Re-reading Blanchot’s essay “From Dread to Language” and thinking of Kierkegaard’s concept of Dread there is a feeling I have of self-obsession. Dread is the ultimate solipsism. Exteriority abandons oneself in Dread and leaves one in a state of irrecoverable and unsalvageable narcissism. The impending doom of an absolute immediate moment that cannot be intervened, mediated away and requires the blank death-like stare of Medusa’s face. Nothing can emerge from Dread and nothing can escape its orbit. Its event horizon refuses meaning, love, concern…otherness. It encapsulates and seals in tomb-like devotion. It is the mark of Death. Life requires that one escapes and flees in the face of Dread; that one is not swallowed into its catacombs. In Dread, life dreams. In the face of Dread, life requires awareness, movement away-from, emersion in otherness.
Dread, while incapable of exteriority, mimics absolute exteriority. It is as if the gaze of Dread paralyzes and stupefies while only bare consciousness is imprisoned in concretized death. The eyes cannot even blink only behold the site of Dread in emptiness. When life is encapsulated in death movement is always from without. As a marionette, movement is hollow and initiated as pure externality. When inwardness is raised to the infinite in Dread its absolute emptiness is exposed, raw and abysmally hollow. The result of absolute inwardness is absolute exteriority, mechanical, Frankenstein-like. It is the tornado-like act of god that can only consume itself, without ever knowing an end, as pure dread. Dread is all and in all, unabashed and without form. Form is the refuge life would take in the face of Dread. Form flees from formlessness. Life must always rise from the bog of Dread. The moment of mechanical exteriority must create a silhouette, a form. Thus language, meaning and sense must usher one from the gaze of Dread. The escape must create world, history…a shadow of the mechanical exteriority that faces it. In this then is the interlocutor, the mediation…the drunkenness of oblivion.
Oblivion here is not abstract extinction. It is release from ill y a, the meaningless background noise of existence. It is the moment of breath, the sacrament of defilement. It raises the exteriority imposed by Dread into a false god, a simulacrum of its tormentor. In this way life can ‘face’ Dread, get a handle on it, and make it other than what it is…bare ‘isness’. With this then is the third person.

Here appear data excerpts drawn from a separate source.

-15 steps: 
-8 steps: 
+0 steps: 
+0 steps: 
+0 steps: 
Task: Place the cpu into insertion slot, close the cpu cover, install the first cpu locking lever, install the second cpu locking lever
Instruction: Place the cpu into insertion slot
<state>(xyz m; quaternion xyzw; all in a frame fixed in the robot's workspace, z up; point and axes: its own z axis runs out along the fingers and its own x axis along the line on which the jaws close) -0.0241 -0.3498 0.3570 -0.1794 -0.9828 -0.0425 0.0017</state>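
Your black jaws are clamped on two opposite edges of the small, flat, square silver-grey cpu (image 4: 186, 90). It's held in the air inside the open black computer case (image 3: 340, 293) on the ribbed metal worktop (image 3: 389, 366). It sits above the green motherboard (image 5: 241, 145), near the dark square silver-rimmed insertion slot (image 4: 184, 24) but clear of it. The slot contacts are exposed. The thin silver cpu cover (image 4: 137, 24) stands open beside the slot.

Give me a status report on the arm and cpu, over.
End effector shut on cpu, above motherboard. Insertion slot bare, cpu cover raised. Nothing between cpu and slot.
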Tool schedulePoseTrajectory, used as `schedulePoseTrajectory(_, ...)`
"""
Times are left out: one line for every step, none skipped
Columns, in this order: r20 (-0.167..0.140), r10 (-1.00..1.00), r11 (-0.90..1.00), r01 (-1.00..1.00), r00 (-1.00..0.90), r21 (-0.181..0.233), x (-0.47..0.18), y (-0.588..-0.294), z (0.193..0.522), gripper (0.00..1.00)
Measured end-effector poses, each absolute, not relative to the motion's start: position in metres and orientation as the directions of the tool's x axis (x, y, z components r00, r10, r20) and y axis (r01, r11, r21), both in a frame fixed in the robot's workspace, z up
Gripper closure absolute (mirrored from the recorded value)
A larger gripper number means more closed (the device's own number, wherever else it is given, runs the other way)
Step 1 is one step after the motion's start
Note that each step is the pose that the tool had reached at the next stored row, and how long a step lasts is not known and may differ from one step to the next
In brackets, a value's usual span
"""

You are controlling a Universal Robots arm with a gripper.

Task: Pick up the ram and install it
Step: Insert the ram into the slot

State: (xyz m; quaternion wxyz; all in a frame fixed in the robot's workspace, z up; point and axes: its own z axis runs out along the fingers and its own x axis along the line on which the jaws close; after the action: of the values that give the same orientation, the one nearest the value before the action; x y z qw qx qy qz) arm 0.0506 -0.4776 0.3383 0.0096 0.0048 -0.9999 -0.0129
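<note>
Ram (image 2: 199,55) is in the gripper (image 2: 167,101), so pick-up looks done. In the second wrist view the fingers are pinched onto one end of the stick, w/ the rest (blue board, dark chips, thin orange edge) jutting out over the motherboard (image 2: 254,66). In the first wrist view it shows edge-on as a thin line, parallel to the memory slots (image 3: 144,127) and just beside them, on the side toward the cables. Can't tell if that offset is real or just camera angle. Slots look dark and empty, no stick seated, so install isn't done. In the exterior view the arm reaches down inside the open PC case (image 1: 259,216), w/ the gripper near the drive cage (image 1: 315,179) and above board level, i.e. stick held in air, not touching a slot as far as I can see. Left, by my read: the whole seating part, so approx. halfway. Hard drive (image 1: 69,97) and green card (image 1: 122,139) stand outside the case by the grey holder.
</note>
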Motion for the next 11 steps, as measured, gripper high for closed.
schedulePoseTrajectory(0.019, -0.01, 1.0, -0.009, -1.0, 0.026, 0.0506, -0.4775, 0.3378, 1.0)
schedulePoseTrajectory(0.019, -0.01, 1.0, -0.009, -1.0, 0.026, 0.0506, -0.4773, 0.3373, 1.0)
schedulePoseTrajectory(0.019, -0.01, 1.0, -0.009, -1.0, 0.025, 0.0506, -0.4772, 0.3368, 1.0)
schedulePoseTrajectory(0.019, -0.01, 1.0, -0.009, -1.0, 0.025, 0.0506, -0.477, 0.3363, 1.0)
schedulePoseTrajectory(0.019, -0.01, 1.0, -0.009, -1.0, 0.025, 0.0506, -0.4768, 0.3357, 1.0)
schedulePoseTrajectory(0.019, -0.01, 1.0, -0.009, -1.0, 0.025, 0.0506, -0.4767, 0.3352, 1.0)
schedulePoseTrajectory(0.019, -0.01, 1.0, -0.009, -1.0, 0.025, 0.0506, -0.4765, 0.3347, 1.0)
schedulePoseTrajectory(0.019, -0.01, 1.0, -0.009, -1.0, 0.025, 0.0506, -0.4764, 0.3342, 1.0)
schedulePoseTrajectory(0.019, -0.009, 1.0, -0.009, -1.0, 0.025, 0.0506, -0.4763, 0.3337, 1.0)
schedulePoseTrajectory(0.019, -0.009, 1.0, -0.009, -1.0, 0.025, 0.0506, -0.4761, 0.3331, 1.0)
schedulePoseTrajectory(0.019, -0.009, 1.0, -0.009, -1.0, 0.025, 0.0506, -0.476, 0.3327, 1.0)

The third person is the narrator, the voice of god, the chorus of tragedy. The third person is not a he or a she but an ‘it’. It is the oracle that gathers and holds. It sanctifies by stealing away the moment of Dread. It is the neuter, the thing. It truncates the absolute emptiness of dread into an abject object. As ‘suchness’, the thing resonates and glimmers in effervescent release. Life therefore becomes the retreat from the stymied death of Dread.

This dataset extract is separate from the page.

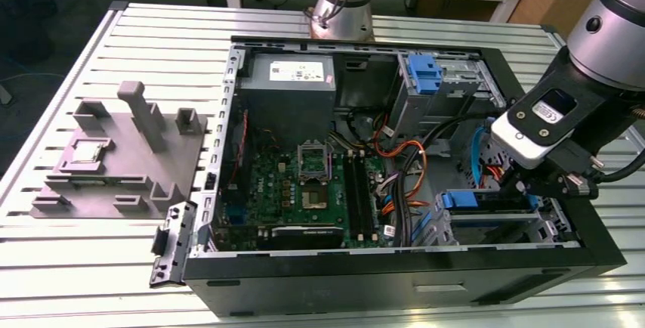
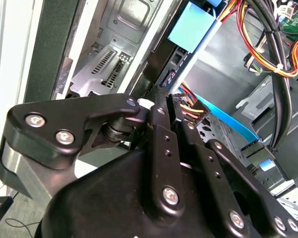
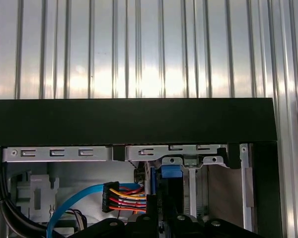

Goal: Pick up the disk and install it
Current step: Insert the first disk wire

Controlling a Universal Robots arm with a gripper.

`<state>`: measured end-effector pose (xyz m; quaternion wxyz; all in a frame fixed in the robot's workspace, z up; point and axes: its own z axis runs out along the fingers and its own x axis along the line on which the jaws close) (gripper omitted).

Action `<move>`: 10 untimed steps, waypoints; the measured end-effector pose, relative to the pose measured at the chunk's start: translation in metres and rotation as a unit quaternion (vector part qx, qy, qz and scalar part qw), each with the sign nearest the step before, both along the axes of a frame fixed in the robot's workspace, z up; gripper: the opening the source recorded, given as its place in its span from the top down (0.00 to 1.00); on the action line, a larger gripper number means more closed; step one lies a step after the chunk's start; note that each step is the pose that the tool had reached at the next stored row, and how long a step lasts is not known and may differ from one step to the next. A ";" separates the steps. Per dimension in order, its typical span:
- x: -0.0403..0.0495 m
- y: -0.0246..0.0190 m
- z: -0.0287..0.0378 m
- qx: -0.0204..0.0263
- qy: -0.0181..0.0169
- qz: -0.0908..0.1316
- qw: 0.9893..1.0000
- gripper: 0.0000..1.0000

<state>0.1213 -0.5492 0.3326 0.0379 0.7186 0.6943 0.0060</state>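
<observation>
My exterior view looks down at an angle, well back, on the whole open computer case (image 1: 403, 154) lying on the slatted table (image 1: 101, 267). Both wrist views sit close inside the case's drive corner, each looking past the gripper's black linkage (image 2: 164, 163), and both show the blue data cable (image 3: 79, 198) and coloured power wires (image 3: 124, 198).

Black computer case (image 1: 403, 271), green motherboard (image 1: 292, 192), blue drive carrier (image 1: 473, 201), ribbed silver table (image 1: 151, 33).

Light: you get bright overhead light | Glare: hot streaks on the ribbed tabletop (image 1: 121, 260) | Shadow: computer case (image 1: 403, 286) interior stays dim | Focus: gripper (image 2: 159, 106) linkage looms slightly soft up close
</observation>
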 end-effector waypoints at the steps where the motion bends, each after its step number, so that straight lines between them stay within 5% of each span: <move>1: 0.0000 0.0000 -0.0002 0.000 0.000 0.000 1.000 0.83; 10: 0.0000 -0.0011 -0.0033 0.000 0.000 -0.001 1.000 0.83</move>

In all this a map is traced of syntax and semantic, infinite orthogonality…the trace the can never be untied from the knot of existence. It can only be reaffirmed in its obscurity. This then is oblivion.
At this point Levinas might take a turn. Could it be that the gazes of Dread is none other than the face of the other. The other not as something I know or am familiar with but as the puppeteer the marionette can never know, shed light on, see and perceive. Why must Dread get its birth from nothingness and self-petrifaction? If Levinas is right, the absolute alterity of the other that can never be ‘mine’ or even recuperable as in ‘my’ time, a temporal ecstasies, take on the truncated form of a thing, can make Dread the expression of absolute impotency, infinitely more passive than passivity. The negativity of form yet rests on form. However, the notion of alterity that Levinas may be hinting at may only show itself as an unnoticed breeze through autumn’s fall, the sadness of my love’s passing, a ghostly clearing in the wood where sun-filled rays go unnoticed. In the excess, the abundance of this alterity a glimmer of grace eclipses the gaze of Dread, a still small voice that easily goes unnoticed plays around the moment of death…and children play while Dread takes its last breath.